They call them "mummies," as if the manner of embalming made the original less of a human being. And there are many of them, certainly as many as 2,000 (some estimates are as high as 15,000) individual human beings buried in a huge Inca cemetery. But neither factor should confuse. These are human beings, buried some 500 years ago.
The place is called Tupac Amaru, after one of the great Inca captains who rose up against the Spanish. It is a shantytown now, at a site called Puruchuco-Huaquerones, located at the base of desert foothills on the eastern edge of modern day Lima. The find and first digging of the burial ground, with interments of only five centuries ago, is being hailed as the largest and most comprehensive burial site ever "discovered" in the New World.
No doubt for archaeology, it is a major find. National Geographic has jumped on the bandwagon, funding a recent phase of the digging. The find is expected to yield major "new answers" for science. According to Guillermo Cock, the Peruvian anthropologist who has emerged as the prime mover in the affair, "with this, we will rewrite the history of the Inca culture." Cock announced the excavation of more than 900 Inca funeral bundles, containing between 2,000 and 4,000 "mummies," on April 17. Cock hails the find as one of the "most significant in the history of archeology."
Cock has allegedly put together a private contract with residents of the shantytown, who are concerned about eviction, as the project grows. He is now accused of requesting payment from these poor residents to finance much of the digging. Of course, there are problems with this approach. There is already much controversy about his pronouncements and methods.
Predictably, as time goes on, the pacus, or spiritual leaders of Indian Peru, will hear of the desecration that is taking place. The pacus and other religious leaders among the Quechua, the present-day descendants of the Inca people, have rituals and ceremonies just for this type of occasion, as was evident just six years ago when the human remains of 13 mummies found at the National Museum of the American Indian were returned to their living relatives. Federal law mandates such returns of human remains, "to the community of relatives." In the hundreds of repatriations to Indian tribes by federal museums, the utmost respect and appreciation have characterized the actual events.

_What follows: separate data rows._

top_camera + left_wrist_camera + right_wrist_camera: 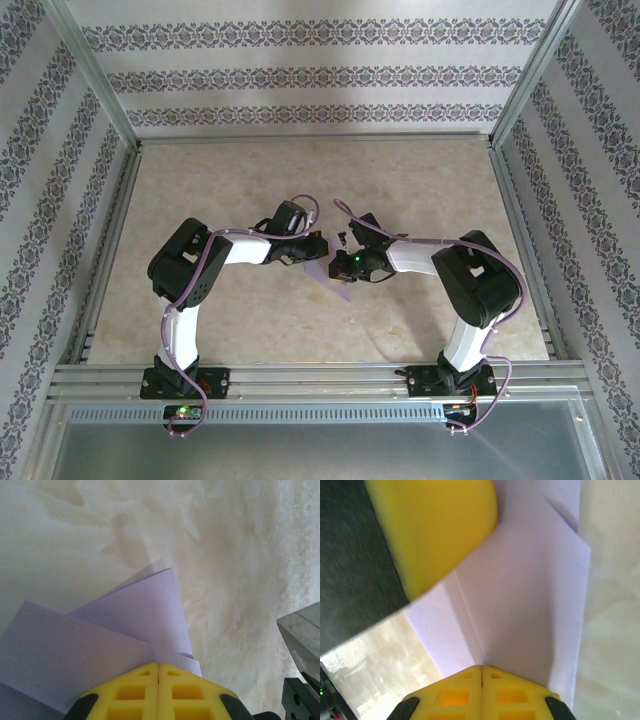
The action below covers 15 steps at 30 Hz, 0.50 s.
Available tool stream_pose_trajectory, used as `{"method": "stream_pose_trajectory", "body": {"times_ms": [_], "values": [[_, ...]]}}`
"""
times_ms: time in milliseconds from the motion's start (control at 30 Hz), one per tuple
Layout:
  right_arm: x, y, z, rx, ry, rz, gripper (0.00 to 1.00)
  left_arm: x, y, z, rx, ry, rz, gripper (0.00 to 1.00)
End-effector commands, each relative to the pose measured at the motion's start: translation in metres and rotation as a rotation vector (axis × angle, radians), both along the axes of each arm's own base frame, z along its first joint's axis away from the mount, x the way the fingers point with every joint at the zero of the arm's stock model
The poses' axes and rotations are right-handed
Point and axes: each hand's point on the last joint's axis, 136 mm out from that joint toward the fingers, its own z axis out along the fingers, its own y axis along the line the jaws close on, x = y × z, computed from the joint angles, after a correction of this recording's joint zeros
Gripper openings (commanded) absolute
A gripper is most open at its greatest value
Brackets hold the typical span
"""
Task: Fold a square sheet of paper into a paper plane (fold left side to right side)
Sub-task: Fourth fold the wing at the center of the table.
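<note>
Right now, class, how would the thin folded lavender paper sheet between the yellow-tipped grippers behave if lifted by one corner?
Probably floppy: the thin lavender paper sheet has loose flaps that fan apart. Likely very light, so a push may slide it across the smooth beige table. Its crease should stiffen it somewhat along that line.

No word, number, brand or sign can be read. The lavender paper [125, 615] just ahead of the left claw [158, 666] is blank; the striped wall [320, 75] far beyond it shows ornament only.
</note>
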Motion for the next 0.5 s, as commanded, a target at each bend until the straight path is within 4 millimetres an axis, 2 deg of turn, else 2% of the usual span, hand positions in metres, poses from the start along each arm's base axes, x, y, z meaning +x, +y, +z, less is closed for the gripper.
{"method": "stream_pose_trajectory", "body": {"times_ms": [0,200,467], "values": [[-0.044,-0.018,-0.019,-0.066,0.146,0.02,0.0,-0.01,0.022,-0.038,0.125,0.072,0.028,0.05],[-0.062,-0.023,-0.018,-0.048,0.177,0.027,0.0,-0.01,0.021,-0.038,0.128,0.072,0.026,0.04],[-0.088,-0.042,-0.029,-0.08,0.219,0.01,0.0,-0.009,0.021,-0.036,0.126,0.067,0.023,0.04]]}}
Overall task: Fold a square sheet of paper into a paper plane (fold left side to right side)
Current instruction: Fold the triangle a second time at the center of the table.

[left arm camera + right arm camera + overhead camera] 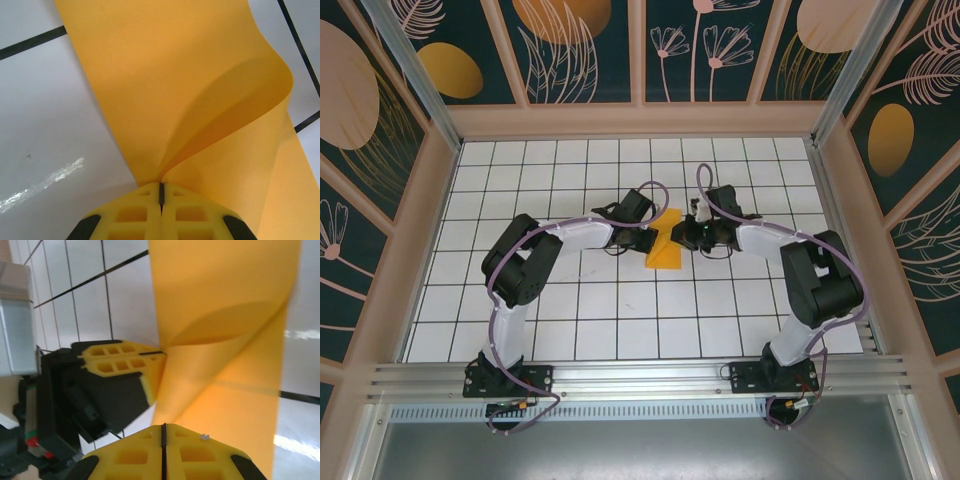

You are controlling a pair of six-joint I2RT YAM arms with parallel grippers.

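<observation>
Mid-desk (pixel 570 300), the square sheet of paper (pixel 665 250) lies partly lifted, one flap curling upward; the left fingers (pixel 145 197) are clamped together on its 9 o'clock edge; the right fingers (pixel 140 440) pinch its 3 o'clock edge, closed on the paper.

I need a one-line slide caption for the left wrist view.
Left gripper shut on the edge of the orange sheet of paper, which curls over the tiled table.

No readable text, labels, brands, numbers or signs on anything in view.
</observation>
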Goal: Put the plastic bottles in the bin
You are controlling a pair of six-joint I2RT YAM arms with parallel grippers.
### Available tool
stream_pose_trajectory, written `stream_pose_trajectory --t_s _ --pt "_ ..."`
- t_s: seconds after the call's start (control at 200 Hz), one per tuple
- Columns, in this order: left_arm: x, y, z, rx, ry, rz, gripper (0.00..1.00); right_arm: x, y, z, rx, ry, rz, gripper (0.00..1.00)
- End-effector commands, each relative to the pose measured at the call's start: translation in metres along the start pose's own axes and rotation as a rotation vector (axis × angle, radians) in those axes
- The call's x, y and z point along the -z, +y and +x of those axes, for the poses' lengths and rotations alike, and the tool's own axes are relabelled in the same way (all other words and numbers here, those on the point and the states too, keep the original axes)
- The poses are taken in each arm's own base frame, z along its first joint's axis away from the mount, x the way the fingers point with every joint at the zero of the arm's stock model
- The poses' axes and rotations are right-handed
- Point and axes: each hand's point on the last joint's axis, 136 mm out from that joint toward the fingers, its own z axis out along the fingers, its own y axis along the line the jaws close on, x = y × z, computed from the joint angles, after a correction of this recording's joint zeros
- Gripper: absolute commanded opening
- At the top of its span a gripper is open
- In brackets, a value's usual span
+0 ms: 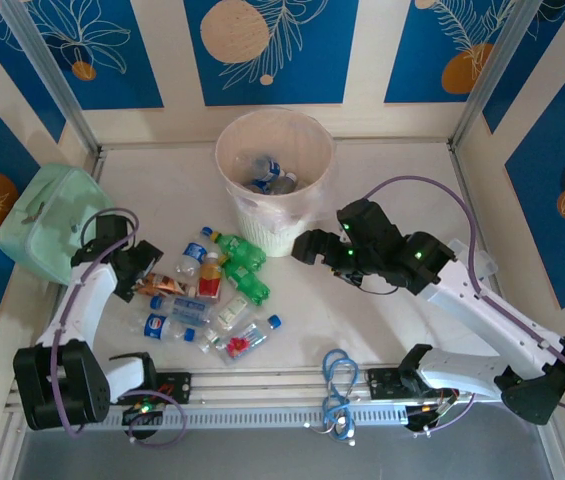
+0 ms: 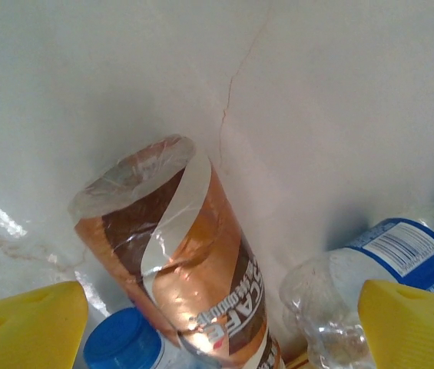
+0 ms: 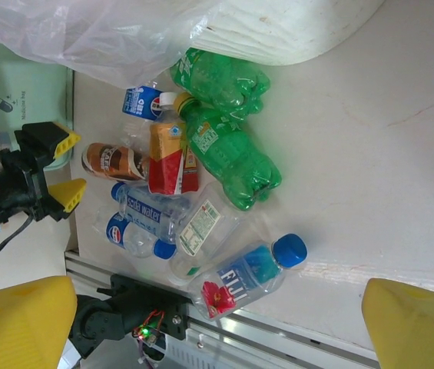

In 1996, thousands of Quechua people came out while their medicine people ran vigils for days on end for the remains of the 13 long lost relatives. In powerfully solemn ceremonies, they brought to their final resting place what they considered the disturbed remains of their ancestors. A published report authored by Quechua scholar Ramiro Matos in 1997, quoted this prayer: "Why were they taken so far and why did it take so long to return? Why were the bones separated from their spirits and from their Apu (Great Spirit)? Why did they not let the Indians stay, not even in their tombs?"
The occasion of return of long lost remains in 1996 became the stuff of legend among highland Quechua. In the midst of many pressing problems of daily survival, tradition and proper culture dictates respect, reverence, for ancestors, their physical remains included.
So, to repeat, these bodies being unearthed are not just simply "mummies" ? to be unwrapped like a Christmas present for archaeologists ? they are the remains of once-living human beings, each with his or her own identity, personality and presumably, immortal spirit. They are Inca people, Quechua ancestors; they are to be treated with respect.
Interestingly, during the same week that saw the announcement of the current grave disturbance in Lima, Peru, congressional hearings took up the issue of funeral directors who were dumping bodies in the woods in Kentucky and Georgia. There was a lot of talk about commitments to the eternal and the horrible break of the human spiritual covenant to disrespect the remains of the dead. Five hundred years is but a small fraction of eternity. These are the remains of human beings, buried, never intended to be disturbed. Their relatives, in a right that is completely universal and denied only by ignorant or racist human beings, we can only hope will claim them, and in time affect their proper reburial.
Regretably, the digging has begun and the scientific community is a-go-go with the possibilities. Careers will be made. The pulling and probing and scraping and brushing of human bone, skin, hair and other tissues will be ordered for the disturbed remains of thousands of human beings. They were put to rest not that very long ago, 500 years, no time at all to rest in the eternal, as was the cultural and rightful intention of their people.